International, national, and government organizations scrambled to accommodate the spontaneous humanitarian crisis—and no one was prepared for the state of desperation in which they arrived in droves. The question of what to do with many of these women and children, given their fierce loyalty to the Islamic state, and their utter radicalized interpretation of Islam loomed large. (See life among the rubble in postwar Aleppo.)
The children sank into the shells of their bodies, their eyes were empty, glazed with trauma and hunger and confusion. Dust and dirt caked their little boney frames. Despite the desperate scene, many of the women still promoted the virtues of the Islamic State, and mourned its nearing end. From the Russian Caucasus, Kyrgyzstan, Iraq, Syria, Finland, France, the England, and others—including the United States—some women still ruminated on the early days of ISIS, and wondered when and how the Caliphate may appear again in some form in the future.
“When I first arrived in the caliphate, life was normal, and it was good.” explained Sanaa, 47, from Helsinki, Finland. “My children went to school, we had a normal life. But about a year and a half later, the bombing started, and everything got more difficult.” Sanaa’s only visible skin was through the thin slit around her tired, glassy eyes, and her weather-beaten hands. She left Finland to live in the caliphate four years ago with her Moroccan husband, and stayed there four years, where she gave birth to the youngest of her four children. Her 13 year-old daughter is married. (Read about child marriage practices around the world.)
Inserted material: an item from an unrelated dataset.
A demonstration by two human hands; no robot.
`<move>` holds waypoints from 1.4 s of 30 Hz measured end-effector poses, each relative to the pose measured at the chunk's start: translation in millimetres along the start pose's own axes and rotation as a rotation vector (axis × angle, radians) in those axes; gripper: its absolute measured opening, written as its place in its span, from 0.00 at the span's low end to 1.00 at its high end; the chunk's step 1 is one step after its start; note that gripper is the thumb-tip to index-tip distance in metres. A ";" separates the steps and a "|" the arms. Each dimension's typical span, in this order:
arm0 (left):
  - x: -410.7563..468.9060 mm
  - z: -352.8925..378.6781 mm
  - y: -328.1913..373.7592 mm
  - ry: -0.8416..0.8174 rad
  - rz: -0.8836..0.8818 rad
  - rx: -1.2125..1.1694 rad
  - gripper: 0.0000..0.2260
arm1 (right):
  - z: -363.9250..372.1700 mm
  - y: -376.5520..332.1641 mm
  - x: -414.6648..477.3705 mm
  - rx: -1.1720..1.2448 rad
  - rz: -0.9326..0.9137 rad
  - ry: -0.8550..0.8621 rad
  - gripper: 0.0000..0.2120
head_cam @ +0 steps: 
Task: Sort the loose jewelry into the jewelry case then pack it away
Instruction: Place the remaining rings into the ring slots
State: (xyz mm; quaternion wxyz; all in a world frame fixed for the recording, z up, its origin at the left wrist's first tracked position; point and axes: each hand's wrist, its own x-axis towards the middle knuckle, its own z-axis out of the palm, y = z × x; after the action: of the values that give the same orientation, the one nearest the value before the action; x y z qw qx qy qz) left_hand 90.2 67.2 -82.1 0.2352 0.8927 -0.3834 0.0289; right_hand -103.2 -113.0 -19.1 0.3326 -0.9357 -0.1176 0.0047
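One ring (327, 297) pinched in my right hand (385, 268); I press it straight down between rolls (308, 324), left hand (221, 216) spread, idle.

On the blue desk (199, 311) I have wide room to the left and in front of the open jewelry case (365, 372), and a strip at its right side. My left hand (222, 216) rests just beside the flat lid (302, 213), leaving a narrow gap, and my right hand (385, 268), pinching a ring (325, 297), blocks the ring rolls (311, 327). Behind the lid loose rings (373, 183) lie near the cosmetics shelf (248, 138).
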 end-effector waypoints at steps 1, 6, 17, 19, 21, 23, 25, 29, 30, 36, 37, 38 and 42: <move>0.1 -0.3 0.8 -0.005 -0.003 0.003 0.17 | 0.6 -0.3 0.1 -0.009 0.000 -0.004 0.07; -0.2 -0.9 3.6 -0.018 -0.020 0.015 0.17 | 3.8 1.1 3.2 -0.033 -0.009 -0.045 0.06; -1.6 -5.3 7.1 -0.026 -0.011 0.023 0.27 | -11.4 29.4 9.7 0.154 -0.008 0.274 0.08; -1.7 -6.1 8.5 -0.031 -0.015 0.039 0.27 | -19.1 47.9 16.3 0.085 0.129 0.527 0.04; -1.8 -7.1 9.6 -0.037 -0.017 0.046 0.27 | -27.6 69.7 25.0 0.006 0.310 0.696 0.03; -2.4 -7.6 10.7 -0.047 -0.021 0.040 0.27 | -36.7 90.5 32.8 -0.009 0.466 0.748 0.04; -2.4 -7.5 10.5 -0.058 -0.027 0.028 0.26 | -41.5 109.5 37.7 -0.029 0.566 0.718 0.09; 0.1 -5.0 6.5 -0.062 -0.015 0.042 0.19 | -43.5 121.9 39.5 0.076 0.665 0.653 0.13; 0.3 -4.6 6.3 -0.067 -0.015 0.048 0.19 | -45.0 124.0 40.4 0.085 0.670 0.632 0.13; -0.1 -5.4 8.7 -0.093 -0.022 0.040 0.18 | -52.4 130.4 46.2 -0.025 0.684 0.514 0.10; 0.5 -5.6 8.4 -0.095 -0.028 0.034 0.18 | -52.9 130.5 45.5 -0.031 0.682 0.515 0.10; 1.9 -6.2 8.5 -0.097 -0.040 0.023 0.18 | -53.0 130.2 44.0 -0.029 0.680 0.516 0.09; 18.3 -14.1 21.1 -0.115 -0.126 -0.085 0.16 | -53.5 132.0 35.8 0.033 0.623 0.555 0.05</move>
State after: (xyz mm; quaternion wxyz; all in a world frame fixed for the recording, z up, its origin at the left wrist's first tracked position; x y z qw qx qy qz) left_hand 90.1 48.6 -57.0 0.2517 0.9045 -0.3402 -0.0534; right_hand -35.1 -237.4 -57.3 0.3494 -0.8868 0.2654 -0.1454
“I want to say to my mother to please contact the Red Cross or government or somebody to take us out of here. We want to come back to Finland and live there. I have been 4.5 years. I have four children. Now I regret why I came here because this is really not nice. I don’t want this any more, but I cannot change history.”
Miriam, 29, from the Russian Caucasus, has three gaunt children with thinning hair—signs of severe malnutrition. Her youngest, one-year old Fatima watched carefully as her mother removed a piece of bread out of a plastic bag just distributed by aid agencies. Listless, Fatima was too malnourished to cry, scream, or to even reach for the bread. She was like so many of the other children who limped out of ISIS’ Baghouz.
Most children of war are forced to take on responsibilities as little more than toddlers. They don’t go to school; they don’t play in playgrounds or learn how to socialize; they don’t laugh and collapse into giggles as children often do. They just sit, expressionless and listless, visibly traumatized, human windows into what one can only imagine they have already witnessed in their tender years. At 7 years old, their lives are often relegated to caring for younger siblings: changing diapers, consoling, looking out for them. Their youth has been robbed, and left in a sliver of Syria their parents revered.
On the outskirts of Baghouz, a 2 or 3 year-old Syrian boy with a patch over his eye clung to his mother as he sat in the back of a metal container-like truck, waiting to be transported to al-Hol camp with a new batch of ISIS sympathizers. A bullet had gone through his eye, and out his neck, his mother explained. She didn’t want to give details about her son. Her child was just one more casualty of this war.
What will happen to the women and children of ISIS fighters, who have been brainwashed and blinded by years of radicalization? Many countries have said they will revoke their citizenship, and not allow them home again. Stateless, and without the possibility of embracing a more moderate version of Islam, these tens of thousands of women and children seem more dangerous than ever.